I'm not sure what a speed stir is :)
 
Ok. Did add 2 jugs last night to hold me through the night. Tested this morning and I'm at 16 ppm. Which is good.

Leebo, my Calcium Hardness is at 160 ppm. I also did my CYA test and it's off the charts...over 100 according to my kit :( I have no idea why it has climbed. I have not added anything other than liquid chlorine.

You can view my pool here:

http://staging.weedlecomm.com/pool/pool_sat.jpg

It's so yellow, but very clear. I'm getting concerned here and fear that this will never clear up. Even small water samples have a tint of yellow. Is this normal? Today I'm going to monitor my FC all day and clean my filter.

Would love to hear your thoughts. I know this will take time but I'm feeling frustrated...even a little change would help.
 
I also did my CYA test and it's off the charts...over 100 according to my kit :( I have no idea why it has climbed. I have not added anything other than liquid chlorine.


This is GREATLY concerning to me. At 60ppm CYA you would be an underdog but if you'd put up a strong fight you'd have some hope. At 100ppm+ it's highly unlikely you will see much progress. The amount of chlorine needed to convert is going to be sky high. Before you do anything at this point is suggest you do another CYA test to verify your current level. Draining some water will be your best option if CYA is over 100. All your work and chlorine will not be wasted however as even with a total drain/refill there will be some Baqua left in the plumbing. The work over the past few days likely has started to already break that down.


I wish I had good news.......I truly do. :(
 
Unfortunately I ran out of the CYA testing reagent :( Bummer. I was able to perform one last normal test and it was the same - over 100. I'm going to go to the pool store to get a CYA reading from them. I have two nearby so I will go to both likely and post results.
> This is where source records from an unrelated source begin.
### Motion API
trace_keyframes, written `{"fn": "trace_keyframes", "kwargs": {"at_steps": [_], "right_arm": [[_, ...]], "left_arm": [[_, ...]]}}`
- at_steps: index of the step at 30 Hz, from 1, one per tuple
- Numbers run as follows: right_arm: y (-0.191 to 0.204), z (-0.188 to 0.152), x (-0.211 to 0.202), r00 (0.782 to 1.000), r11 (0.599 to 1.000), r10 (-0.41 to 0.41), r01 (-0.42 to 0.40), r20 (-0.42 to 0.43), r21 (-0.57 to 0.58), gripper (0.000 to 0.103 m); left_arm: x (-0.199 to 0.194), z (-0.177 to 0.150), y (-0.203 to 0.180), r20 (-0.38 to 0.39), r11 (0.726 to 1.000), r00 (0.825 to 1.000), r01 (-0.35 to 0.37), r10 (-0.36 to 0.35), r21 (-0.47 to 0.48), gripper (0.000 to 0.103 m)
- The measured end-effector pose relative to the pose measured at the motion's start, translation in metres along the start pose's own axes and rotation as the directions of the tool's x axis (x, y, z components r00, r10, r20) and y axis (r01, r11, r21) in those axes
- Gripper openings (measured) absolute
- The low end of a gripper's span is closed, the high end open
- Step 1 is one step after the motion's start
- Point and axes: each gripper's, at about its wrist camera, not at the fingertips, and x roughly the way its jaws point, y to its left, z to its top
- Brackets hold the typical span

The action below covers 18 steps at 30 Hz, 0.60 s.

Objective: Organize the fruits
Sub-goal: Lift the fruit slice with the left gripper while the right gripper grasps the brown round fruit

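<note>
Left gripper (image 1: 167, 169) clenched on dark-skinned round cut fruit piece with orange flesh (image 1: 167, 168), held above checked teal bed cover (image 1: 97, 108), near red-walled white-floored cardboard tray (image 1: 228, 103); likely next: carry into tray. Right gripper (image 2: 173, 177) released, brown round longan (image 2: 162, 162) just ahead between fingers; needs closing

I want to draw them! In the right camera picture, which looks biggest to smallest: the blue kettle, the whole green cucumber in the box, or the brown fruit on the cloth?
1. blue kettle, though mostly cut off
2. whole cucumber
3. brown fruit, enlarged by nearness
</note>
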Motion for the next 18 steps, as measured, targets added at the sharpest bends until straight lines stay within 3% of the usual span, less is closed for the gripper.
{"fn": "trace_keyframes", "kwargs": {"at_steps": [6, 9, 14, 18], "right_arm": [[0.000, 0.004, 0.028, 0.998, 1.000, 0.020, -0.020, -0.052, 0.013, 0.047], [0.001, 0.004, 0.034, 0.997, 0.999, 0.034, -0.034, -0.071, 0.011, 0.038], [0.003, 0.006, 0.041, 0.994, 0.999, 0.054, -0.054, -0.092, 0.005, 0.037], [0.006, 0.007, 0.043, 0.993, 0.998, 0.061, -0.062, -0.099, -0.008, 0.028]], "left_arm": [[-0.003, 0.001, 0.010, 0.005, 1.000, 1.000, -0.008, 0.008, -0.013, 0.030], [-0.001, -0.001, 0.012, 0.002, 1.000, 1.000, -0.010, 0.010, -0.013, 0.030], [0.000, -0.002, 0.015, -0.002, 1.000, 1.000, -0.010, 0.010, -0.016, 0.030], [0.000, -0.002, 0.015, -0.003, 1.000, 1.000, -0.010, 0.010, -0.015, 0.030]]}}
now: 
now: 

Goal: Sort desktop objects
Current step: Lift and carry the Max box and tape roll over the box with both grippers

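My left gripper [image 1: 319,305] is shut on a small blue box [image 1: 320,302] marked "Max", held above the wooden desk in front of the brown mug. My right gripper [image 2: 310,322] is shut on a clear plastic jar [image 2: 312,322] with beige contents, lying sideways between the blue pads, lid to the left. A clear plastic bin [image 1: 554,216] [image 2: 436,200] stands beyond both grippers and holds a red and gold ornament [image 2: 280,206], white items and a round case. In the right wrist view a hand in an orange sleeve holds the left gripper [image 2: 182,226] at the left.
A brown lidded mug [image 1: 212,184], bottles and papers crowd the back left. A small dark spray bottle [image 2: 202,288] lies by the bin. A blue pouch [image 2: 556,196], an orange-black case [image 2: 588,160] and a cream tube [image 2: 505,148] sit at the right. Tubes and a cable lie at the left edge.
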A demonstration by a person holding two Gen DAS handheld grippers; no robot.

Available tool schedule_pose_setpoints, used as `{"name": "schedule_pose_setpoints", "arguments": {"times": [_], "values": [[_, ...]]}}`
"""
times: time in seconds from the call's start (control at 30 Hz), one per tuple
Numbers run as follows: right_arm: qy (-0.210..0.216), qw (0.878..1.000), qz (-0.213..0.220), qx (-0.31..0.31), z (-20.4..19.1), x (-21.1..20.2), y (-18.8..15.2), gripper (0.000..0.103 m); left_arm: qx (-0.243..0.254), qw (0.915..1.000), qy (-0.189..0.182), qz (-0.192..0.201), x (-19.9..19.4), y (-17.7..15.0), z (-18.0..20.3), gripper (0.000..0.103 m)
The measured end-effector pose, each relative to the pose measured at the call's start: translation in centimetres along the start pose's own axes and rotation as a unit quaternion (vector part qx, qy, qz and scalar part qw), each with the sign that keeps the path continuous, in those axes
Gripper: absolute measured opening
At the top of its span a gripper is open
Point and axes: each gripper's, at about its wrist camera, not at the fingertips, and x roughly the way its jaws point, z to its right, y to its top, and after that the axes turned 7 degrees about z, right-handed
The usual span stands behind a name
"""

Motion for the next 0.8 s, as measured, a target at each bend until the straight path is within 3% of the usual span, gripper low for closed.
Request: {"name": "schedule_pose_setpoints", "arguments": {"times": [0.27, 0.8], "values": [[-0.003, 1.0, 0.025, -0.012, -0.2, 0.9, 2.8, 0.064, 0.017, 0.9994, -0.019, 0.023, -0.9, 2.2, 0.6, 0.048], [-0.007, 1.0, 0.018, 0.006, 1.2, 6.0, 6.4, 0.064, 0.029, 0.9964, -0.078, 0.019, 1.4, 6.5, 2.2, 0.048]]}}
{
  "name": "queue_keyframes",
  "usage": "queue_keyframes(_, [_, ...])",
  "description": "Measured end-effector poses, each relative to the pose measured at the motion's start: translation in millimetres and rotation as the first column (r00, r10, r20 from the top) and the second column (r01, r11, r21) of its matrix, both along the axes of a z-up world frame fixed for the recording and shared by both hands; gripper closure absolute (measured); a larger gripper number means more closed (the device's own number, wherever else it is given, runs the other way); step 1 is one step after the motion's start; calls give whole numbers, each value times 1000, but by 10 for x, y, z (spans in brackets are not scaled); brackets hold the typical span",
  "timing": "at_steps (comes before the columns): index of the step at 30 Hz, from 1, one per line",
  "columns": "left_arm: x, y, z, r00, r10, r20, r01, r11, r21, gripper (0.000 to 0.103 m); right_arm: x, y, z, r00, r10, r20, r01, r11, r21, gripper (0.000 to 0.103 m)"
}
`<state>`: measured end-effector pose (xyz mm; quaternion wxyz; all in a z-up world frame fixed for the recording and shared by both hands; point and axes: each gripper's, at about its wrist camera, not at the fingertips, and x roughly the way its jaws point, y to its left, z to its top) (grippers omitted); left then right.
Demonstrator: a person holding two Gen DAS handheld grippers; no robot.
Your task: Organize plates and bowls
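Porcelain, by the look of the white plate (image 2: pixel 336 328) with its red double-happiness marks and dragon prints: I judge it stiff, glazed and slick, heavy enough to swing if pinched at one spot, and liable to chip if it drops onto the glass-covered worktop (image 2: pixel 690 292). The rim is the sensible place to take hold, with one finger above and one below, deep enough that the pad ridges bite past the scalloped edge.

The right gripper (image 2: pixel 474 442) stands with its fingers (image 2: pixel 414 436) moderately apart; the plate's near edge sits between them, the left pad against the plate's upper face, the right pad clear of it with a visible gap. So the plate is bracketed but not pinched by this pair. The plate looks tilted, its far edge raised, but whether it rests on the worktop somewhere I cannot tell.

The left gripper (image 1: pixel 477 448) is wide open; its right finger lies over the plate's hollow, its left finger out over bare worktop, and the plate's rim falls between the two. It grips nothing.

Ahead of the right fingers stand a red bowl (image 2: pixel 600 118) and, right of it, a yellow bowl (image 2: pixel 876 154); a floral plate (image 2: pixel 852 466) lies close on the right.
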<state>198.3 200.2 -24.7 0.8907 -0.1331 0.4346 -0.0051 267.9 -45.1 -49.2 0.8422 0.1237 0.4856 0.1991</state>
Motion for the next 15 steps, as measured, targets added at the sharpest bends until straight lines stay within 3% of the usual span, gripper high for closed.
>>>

I did test my FC a moment ago and it's still at 15.5 - so it's only dropped .5 in the last 3 hours. It's cloudy today. The FC does seem to be holding better, but not sure if this matters. Not really sure what to do here. I've never drained the pool and don't even know how to go about doing that. Do I get the pool company to come and drain with a pump and then fill or do I drain just to the skimmer and then fill with the hose? I have well water.
 
Pool store has my CYA at 90. I'm going to try to keep shocking for a couple more days and see if it gets me anything...possibly draining some water and refilling from well and cleaning my filter.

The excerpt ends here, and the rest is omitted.